Your answer should be every line of the records that contains the word "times".

◆ Excerpts from a dataset ◆
# # # #

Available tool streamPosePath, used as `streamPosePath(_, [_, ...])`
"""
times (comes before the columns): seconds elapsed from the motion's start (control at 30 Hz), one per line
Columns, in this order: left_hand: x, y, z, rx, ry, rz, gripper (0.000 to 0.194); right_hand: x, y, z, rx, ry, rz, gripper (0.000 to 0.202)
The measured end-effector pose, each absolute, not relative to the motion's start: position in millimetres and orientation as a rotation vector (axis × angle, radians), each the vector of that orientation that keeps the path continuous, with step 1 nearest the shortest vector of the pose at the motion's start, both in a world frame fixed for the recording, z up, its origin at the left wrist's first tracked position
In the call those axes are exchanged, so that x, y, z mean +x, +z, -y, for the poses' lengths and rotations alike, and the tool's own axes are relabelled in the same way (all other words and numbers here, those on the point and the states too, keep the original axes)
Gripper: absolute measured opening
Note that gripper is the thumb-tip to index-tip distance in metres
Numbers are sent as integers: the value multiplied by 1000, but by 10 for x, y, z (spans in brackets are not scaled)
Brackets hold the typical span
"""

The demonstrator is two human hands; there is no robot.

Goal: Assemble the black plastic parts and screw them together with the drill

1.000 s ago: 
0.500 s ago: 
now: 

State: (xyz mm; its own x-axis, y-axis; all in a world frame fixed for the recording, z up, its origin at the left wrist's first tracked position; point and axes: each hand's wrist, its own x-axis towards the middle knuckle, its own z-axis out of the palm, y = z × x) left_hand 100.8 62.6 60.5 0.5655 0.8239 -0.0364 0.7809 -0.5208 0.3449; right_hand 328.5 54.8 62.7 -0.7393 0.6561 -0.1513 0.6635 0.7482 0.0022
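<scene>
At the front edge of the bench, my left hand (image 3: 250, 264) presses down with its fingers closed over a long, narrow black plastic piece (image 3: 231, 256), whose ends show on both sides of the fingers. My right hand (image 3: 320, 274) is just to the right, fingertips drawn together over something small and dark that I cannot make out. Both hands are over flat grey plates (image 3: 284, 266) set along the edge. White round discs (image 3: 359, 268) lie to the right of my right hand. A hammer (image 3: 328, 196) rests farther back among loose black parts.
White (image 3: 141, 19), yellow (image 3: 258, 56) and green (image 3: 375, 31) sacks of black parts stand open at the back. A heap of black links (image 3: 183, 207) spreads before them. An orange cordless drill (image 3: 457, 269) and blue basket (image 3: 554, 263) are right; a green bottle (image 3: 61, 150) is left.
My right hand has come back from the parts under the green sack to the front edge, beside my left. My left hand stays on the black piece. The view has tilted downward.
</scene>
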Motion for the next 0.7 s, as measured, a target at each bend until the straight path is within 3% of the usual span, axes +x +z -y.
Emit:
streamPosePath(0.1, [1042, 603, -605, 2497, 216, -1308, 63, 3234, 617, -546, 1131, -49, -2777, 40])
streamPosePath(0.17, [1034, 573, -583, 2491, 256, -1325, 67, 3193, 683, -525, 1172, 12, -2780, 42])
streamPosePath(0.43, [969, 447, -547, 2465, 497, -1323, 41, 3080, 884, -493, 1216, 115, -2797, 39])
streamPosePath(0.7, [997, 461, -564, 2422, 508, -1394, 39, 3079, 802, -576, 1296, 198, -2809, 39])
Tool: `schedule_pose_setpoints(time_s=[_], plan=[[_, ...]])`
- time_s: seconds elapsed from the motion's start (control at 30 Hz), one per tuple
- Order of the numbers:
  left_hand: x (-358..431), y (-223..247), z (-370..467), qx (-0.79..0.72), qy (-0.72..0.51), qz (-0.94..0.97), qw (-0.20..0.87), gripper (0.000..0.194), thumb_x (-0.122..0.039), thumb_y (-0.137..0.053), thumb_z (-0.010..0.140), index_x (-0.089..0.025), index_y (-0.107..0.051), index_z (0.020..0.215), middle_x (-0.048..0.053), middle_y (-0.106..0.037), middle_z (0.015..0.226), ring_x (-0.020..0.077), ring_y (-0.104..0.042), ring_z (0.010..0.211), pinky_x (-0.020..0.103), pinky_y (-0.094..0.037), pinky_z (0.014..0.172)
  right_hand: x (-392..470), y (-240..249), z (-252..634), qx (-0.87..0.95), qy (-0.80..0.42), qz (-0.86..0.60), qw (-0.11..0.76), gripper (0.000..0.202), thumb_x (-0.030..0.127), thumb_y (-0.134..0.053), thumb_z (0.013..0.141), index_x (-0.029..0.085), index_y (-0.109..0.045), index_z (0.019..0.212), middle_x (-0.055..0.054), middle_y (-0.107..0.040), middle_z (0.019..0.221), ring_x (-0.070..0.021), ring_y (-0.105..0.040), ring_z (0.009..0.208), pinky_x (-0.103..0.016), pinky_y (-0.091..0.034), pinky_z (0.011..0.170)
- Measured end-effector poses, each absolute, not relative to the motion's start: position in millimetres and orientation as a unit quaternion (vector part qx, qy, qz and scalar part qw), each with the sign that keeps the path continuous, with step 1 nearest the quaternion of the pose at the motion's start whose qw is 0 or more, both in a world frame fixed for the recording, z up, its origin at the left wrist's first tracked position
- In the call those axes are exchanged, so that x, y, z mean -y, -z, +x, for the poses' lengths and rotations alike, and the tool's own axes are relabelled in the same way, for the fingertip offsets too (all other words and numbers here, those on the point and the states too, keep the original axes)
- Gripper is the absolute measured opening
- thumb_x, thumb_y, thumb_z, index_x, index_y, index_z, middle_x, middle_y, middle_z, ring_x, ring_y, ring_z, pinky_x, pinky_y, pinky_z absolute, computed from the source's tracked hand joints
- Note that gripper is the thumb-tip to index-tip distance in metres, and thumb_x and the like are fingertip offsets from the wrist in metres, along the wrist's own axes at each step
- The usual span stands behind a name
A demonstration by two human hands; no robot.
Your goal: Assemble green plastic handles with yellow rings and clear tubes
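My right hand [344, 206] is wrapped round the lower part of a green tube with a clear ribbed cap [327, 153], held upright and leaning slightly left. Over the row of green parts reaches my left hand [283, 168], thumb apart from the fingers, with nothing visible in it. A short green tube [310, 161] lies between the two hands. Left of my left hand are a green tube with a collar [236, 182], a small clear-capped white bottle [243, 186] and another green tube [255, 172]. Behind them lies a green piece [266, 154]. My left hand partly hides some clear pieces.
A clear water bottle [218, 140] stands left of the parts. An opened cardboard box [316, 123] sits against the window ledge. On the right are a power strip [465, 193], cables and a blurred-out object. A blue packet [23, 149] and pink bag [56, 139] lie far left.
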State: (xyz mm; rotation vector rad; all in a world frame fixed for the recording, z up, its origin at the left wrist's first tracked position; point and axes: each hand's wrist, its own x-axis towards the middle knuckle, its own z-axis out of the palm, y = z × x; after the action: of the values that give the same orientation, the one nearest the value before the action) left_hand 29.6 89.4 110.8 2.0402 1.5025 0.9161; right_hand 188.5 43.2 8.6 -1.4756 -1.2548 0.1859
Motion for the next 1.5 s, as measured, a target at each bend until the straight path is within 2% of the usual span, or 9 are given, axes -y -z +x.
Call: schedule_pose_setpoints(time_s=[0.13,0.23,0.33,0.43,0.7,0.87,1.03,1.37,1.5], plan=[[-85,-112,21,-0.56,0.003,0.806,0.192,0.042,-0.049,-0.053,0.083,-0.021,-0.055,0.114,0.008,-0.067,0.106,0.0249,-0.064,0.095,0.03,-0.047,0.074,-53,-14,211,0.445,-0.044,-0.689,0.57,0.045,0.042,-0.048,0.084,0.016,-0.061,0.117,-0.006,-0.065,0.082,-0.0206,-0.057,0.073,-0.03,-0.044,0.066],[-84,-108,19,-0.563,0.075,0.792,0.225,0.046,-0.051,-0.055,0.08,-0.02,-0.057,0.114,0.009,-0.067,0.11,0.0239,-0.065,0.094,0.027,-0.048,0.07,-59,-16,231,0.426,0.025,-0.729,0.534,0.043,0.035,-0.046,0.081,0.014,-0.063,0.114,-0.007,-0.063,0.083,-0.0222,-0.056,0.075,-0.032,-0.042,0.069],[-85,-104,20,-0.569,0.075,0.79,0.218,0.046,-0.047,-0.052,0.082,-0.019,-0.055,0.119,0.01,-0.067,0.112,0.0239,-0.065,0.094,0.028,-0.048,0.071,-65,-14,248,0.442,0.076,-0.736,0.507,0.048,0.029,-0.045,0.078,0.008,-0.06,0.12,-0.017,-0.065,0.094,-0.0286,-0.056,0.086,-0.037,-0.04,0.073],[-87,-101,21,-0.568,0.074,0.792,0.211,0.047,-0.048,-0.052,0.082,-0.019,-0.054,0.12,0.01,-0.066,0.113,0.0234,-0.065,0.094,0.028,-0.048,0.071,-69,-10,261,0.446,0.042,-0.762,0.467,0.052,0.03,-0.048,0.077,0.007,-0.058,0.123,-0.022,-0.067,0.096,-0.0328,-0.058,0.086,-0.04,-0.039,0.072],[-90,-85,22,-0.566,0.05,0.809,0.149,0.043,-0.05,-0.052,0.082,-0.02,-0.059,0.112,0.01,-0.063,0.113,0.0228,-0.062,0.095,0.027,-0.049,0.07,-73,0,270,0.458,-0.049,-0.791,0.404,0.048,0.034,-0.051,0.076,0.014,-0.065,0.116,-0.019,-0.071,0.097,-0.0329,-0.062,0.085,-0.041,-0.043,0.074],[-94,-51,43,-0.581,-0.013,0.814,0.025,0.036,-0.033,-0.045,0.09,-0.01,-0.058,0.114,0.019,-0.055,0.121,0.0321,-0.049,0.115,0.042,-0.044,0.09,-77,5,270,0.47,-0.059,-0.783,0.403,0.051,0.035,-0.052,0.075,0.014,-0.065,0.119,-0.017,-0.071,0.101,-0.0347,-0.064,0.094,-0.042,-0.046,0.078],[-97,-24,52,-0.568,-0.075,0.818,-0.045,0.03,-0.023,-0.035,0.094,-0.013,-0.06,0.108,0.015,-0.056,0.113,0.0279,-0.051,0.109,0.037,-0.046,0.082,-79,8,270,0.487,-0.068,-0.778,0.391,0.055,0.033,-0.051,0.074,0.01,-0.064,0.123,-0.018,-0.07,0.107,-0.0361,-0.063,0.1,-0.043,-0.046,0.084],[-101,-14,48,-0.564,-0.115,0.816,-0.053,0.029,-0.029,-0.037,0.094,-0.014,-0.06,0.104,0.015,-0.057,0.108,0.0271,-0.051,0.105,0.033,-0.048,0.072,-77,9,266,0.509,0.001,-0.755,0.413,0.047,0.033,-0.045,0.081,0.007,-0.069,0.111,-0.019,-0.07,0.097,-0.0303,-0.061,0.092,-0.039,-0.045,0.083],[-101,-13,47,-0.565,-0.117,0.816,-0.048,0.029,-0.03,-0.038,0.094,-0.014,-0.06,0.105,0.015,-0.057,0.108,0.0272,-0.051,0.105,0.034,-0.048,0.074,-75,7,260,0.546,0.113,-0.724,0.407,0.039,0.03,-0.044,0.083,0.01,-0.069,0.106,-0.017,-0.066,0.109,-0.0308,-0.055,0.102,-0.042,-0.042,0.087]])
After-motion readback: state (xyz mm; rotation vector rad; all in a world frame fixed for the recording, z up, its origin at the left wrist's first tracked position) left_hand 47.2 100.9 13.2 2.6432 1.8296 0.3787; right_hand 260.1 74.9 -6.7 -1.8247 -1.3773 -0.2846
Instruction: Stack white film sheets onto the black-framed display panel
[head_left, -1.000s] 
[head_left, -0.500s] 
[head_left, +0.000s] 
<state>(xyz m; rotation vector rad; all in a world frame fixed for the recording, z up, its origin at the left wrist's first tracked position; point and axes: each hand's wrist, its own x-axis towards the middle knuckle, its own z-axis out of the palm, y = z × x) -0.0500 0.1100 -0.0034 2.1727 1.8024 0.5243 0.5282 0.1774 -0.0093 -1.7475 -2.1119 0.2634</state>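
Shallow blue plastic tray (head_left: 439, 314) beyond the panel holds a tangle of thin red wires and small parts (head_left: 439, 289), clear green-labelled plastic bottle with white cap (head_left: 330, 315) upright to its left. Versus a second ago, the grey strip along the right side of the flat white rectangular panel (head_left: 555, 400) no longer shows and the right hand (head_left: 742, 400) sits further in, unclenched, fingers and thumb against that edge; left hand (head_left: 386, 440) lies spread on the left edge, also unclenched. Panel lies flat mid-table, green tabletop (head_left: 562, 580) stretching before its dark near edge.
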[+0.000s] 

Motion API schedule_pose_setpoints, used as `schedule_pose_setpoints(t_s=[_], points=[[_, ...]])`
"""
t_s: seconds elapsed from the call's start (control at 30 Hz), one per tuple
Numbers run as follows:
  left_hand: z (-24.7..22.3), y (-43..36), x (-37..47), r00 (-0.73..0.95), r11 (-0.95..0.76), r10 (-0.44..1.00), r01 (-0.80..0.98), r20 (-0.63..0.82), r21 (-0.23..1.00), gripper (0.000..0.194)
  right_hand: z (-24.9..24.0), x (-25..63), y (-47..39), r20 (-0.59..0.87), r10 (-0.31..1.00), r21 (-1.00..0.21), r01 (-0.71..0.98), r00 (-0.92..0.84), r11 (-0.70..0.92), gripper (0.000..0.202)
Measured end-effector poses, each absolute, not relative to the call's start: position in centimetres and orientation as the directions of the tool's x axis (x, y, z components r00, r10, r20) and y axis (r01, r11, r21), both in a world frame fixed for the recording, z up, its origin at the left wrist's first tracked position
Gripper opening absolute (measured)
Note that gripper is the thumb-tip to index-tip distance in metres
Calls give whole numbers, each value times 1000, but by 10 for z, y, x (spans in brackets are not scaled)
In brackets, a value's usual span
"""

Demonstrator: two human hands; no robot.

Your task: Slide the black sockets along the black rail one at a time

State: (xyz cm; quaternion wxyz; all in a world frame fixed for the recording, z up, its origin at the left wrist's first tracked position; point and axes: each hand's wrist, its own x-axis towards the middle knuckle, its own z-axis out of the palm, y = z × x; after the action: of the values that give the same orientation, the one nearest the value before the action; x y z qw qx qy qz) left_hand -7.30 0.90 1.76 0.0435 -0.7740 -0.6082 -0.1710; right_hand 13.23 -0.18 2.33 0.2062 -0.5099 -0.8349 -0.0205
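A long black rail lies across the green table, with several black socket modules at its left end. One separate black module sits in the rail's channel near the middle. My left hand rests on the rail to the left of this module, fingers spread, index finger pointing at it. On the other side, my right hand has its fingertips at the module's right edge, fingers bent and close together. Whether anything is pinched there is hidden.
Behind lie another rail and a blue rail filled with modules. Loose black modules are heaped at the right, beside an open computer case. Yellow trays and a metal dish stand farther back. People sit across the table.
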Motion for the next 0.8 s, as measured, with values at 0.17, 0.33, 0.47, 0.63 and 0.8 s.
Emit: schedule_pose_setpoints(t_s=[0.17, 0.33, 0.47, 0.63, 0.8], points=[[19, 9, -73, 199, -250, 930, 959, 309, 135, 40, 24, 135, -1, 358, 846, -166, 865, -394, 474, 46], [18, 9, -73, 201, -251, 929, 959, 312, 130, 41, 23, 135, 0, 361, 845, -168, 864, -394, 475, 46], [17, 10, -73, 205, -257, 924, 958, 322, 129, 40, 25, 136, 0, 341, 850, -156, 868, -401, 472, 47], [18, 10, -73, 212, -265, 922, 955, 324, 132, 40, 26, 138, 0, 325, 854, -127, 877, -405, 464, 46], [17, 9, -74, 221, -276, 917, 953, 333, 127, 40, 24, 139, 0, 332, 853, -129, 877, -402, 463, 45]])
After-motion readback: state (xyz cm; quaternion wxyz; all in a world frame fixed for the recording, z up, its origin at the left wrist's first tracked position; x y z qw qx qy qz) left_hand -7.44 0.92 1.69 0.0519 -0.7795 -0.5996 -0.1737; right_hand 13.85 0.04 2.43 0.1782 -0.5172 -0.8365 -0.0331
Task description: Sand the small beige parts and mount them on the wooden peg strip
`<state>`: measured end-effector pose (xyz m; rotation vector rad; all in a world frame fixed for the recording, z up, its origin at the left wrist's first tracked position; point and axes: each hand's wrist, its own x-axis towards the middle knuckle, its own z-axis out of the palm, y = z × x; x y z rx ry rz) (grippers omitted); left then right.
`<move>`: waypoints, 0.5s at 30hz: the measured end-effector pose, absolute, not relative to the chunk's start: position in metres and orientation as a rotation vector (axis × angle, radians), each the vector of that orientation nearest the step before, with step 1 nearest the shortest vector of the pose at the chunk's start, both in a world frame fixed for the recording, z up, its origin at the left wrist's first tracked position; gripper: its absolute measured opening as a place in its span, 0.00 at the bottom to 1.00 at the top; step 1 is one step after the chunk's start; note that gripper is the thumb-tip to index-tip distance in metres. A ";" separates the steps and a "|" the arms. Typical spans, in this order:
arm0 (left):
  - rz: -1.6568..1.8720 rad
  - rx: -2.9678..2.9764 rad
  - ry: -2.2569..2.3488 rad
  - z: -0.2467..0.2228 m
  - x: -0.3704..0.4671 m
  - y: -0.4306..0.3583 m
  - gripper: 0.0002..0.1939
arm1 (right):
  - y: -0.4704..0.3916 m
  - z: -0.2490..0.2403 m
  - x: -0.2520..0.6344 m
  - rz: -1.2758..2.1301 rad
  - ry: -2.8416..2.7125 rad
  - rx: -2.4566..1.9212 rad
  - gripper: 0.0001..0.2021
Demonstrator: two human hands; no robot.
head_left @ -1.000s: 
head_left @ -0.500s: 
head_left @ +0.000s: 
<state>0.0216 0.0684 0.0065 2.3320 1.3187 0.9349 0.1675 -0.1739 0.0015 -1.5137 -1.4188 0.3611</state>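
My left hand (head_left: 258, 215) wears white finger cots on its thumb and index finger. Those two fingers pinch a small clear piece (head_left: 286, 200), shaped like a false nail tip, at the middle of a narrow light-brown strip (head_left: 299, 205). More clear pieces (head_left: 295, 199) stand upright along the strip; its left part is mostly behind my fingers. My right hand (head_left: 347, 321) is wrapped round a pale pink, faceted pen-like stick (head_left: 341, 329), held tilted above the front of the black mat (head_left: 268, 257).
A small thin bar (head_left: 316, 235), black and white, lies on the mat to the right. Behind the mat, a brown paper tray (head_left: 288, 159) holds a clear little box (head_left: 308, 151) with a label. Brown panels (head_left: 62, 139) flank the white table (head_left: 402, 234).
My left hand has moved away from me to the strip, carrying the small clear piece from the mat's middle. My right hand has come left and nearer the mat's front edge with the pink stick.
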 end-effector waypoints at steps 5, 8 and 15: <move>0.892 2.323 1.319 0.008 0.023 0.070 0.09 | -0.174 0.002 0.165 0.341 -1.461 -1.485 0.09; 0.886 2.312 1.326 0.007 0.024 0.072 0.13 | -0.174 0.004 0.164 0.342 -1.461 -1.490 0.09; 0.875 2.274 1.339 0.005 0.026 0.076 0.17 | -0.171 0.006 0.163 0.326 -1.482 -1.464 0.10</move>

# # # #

◆ RESPONSE TO THIS EXERCISE ◆
times (comes before the columns): seconds elapsed from the motion's start (control at 30 Hz), one per line
Calls give whole numbers, each value times 1000, but by 10 for z, y, x (spans in brackets are not scaled)

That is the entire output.